Stolen Fossil Found to Be New Croc Species

MIRADOR DEL CRETACI, SPAIN–Bones from a prehistoric crocodile that were stolen and then recovered seven years ago have been declared a new species of croc that lived 71.5 million years ago.

The fossil was initially discovered by Spanish archeologists in 2013 in the Pyrenees mountains in that country’s Catalonia region. But before scientists could extract the bones from the ground, they were stolen.

The Catalan police’s special Historical Heritage Unit was put on the case and after a few weeks located the thief and returned the stolen bones. But the fossil was found to be in bad shape upon its recovery, Bernat Vila, a researcher at the Dinosaurs & Ecosystems Group at the Catalan Institute of Palaeontology Miquel Crusafont, told Zenger News.

 

Due to its unusual backstory, archaeologists named the fossil “Ogresuchus furatus,” which translates to “ogre crocodile that was stolen.” And now, after seven years of examination, researchers have finally been able to establish that the “ogre” indeed is a never-before-seen sub-species of crocodile, Vila said.

More than 66 million years ago, the Pyrenees, today a dry mountain region, was a plain filled with tropical vegetation. It was an area of brackish wetlands with a great diversity of fauna, including titanosaurs and hadrosaurs, as well as numerous species of crocodiles, turtles, fish, lizards and frogs.

“Back then, Europe was an archipelago and the Pyrenees a vast plain with tropical weather,” Vila said. “As the tectonic plates shifted and pushed against each other creating the mountains, and the animals that lived in this tropical plain left their footprints behind in the shape of fossilized remains.”

The restored fossil and silhouette of the skeleton with the anatomical elements that have been identified. (ICP/Real Press)

 

The recovered fossil in an undated photo. (ICP/Real Press)

 

The Mossos d’Esquadra returns the fossil to the researchers in an undated photo. (ICP/Real Press)

 

3D Model of the recovered fossil. (ICP/Real Press)

That includes the crocodile remains found in 2013, which belong to a species of the sebecid family, a group of terrestrial crocodiles from the Palaeocene and Middle Miocene periods (from 66 to 15 million years ago). This particular fossil is the oldest representative of that sub-group of crocodiles ever found, coming in at 71.5 million years old.

The work to identify the crocodile was performed by the Catalan institute in cooperation with a team of researchers from the Museum of Conca Della, Coruna University and Barcelona University. Their findings have just now been published in Scientific Reports magazine. “Ogresuchus furatus is 10 million years older than any other sebecid known so far, so that the discovery forces us to redefine the evolutive history of this family,” said Albert Selles, head of the research team, in a statement obtained by Zenger News.
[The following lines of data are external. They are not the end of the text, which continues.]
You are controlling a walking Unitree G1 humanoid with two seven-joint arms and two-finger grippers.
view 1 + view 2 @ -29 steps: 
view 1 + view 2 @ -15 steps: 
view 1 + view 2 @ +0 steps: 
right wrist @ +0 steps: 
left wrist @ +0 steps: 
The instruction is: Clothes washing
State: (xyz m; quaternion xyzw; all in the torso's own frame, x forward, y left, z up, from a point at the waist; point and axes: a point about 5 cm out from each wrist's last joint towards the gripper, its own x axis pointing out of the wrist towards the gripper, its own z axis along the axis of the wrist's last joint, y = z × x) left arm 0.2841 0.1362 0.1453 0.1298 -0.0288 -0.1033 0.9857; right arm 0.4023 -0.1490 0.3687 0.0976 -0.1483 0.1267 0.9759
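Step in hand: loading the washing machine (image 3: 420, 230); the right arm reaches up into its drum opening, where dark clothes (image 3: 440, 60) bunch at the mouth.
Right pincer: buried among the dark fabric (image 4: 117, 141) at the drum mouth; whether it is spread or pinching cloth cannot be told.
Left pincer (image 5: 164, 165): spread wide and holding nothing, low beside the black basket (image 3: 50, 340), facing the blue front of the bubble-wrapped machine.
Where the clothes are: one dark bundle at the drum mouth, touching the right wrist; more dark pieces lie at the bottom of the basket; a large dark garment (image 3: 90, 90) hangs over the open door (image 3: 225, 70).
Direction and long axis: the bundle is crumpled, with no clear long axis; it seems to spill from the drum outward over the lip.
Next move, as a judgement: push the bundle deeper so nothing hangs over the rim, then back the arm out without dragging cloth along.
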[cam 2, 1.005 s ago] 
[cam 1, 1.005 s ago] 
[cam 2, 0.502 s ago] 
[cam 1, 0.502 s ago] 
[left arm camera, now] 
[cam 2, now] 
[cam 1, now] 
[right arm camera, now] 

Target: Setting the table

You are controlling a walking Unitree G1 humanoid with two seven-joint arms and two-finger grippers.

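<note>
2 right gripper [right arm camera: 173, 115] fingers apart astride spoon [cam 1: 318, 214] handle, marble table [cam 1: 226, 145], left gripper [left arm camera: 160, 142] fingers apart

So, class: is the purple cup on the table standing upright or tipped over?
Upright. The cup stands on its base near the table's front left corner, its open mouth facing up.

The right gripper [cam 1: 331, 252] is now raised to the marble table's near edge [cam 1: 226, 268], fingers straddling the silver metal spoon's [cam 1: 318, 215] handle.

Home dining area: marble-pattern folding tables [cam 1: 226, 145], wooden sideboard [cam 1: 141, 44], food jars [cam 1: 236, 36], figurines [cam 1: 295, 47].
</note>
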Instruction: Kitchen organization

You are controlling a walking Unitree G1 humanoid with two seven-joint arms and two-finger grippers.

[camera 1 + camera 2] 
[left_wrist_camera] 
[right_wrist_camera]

A nest of fossilized titanosaurio eggs surrounded by egg shells were found adjacent to the croc bones, which could be the remains of an ancient breakfast. “The offspring of dinosaurs may not have been the crocodile’s main food resource, but they would have been easy prey for this animal,” Selles said.

Vila adds: “The crocodiles were unable to use their jaws to break and eat dinosaur eggs, but they may have eaten the offspring when the eggs hatched, if there were no parents around to protect them.”

The Ogresuchus was a quite small compared to other crocodiles. It was less than a meter long (just under 40 inches). Its curved dentition, along with the slenderness of its legs, suggest it was a very agile predator. In order to examine the anatomical details of the crocodile without damaging the fossil, the research team carried out a computer tomography scan to create an image of what it would have looked like when alive.

Finds like the ancient croc in the Spanish Pyrenees are particularly interesting to paleontologists and archaeologists because that was the last known place dinosaurs roamed Europe before their eventual extinction.